Hyperscale system architecture
Barroso and his colleagues at Google were the first to abandon traditional server products and work directly with commodity component manufacturers to build low-end servers that were specifically optimized for the efficiency and scalability needs of internet services. In his well-cited IEEE Micro paper, “Web Search for a Planet,” he and his co-authors Jeffrey Dean and Urs Hölzle described the hardware requirements for emerging web services, arguing for designs that used modular hardware coupled with simple robust software. This approach helped dramatically drive down complexity to make systems less expensive to buy and build, easier to maintain, and more adaptable to rapidly-changing workloads.
Energy efficiency
In one of his most influential papers, which has been cited more than 2,300 times, “The Case for Energy-Proportional Computing,” Barroso (with co-author Urs Hölzle) called for a new approach to achieving energy efficiency, where the energy used would be roughly proportional to the utilization of the systems in question.

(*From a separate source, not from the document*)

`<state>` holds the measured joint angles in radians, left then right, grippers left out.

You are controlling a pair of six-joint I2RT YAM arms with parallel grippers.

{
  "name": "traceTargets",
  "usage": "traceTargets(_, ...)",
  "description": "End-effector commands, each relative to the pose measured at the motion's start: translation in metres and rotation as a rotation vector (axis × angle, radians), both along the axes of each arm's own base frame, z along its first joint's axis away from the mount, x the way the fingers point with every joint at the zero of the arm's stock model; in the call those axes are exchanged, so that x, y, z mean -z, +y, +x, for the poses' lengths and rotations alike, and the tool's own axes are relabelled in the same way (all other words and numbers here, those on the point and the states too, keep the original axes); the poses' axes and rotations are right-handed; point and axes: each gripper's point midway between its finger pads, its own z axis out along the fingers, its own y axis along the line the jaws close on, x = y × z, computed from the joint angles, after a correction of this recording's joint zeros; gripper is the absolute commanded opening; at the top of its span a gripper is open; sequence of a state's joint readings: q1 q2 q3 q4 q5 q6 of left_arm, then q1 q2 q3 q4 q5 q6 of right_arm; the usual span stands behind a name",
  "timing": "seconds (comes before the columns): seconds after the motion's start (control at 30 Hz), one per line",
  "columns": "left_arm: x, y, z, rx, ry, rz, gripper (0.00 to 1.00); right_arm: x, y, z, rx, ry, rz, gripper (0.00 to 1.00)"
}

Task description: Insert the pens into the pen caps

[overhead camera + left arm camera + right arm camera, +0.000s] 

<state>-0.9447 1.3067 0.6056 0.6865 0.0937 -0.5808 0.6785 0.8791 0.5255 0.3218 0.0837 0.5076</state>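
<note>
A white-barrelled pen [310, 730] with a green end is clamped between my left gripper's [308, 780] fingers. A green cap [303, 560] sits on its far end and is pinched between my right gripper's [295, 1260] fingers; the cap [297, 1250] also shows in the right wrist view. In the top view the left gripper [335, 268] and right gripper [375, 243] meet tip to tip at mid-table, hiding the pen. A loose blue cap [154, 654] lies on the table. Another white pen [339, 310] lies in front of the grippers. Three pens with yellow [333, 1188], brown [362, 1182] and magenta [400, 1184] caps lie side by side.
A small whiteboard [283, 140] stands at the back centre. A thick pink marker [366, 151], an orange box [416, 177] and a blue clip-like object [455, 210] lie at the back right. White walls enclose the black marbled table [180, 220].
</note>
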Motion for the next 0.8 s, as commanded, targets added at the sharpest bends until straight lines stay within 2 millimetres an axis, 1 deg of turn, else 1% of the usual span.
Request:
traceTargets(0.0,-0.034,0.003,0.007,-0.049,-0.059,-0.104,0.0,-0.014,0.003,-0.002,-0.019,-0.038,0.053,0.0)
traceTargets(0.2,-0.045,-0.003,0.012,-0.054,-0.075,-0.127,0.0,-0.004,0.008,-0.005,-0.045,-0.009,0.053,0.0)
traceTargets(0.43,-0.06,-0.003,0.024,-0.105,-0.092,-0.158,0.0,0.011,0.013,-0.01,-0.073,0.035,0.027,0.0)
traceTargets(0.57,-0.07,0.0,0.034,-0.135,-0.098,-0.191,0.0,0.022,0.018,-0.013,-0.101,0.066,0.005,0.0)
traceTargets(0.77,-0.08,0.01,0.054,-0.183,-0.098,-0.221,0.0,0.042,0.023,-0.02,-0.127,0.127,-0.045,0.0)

The paper’s key ideas resulted in significant energy efficiencies when computers were operating below peak capacity. It has been documented that standard servers circa 2006 used 70% peak power even when nearly idle, whereas since 2012, after Barroso’s ideas on energy proportionality had been implemented throughout the industry, a standard server consumed only a small fraction of its peak power at idle.
Other key contributions by Barroso include co-leading the Piranha chip project at DEC Western Research. Piranha was one of the first multicore processor architectures proposing multiple “wimpy” cores, and many of Piranha’s designs have since been adopted in today’s commercial processors. Barroso’s book, The Datacenter as a Computer: An Introduction to the Design of Warehouse-Scale Machines, (co-authored with Urs Hölzle and Parthasarathy Ranganathan) is widely accepted as the authoritative textbook in the field.
Barroso will be formally recognized with the ACM-IEEE CS Eckert-Mauchly Award today during the ACM/IEEE International Symposium on Computer Architecture (ISCA), which is being held virtually May 29 – June 3, 2020.
About the ACM-IEEE CS Eckert-Mauchly Award
ACM and IEEE Computer Society co-sponsor the Eckert-Mauchly Award, which was initiated in 1979. It recognizes contributions to computer and digital systems architecture and comes with a $5,000 prize. The award was named for John Presper Eckert and John William Mauchly, who collaborated on the design and construction of the Electronic Numerical Integrator and Computer (ENIAC), the pioneering large-scale electronic computing machine, which was completed in 1947.
About ACM
ACM, the Association for Computing Machinery, is the world's largest educational and scientific computing society, uniting educators, researchers, and professionals to inspire dialogue, share resources, and address the field's challenges. ACM strengthens the computing profession's collective voice through strong leadership, promotion of the highest standards, and recognition of technical excellence. ACM supports the professional growth of its members by providing opportunities for life-long learning, career development, and professional networking.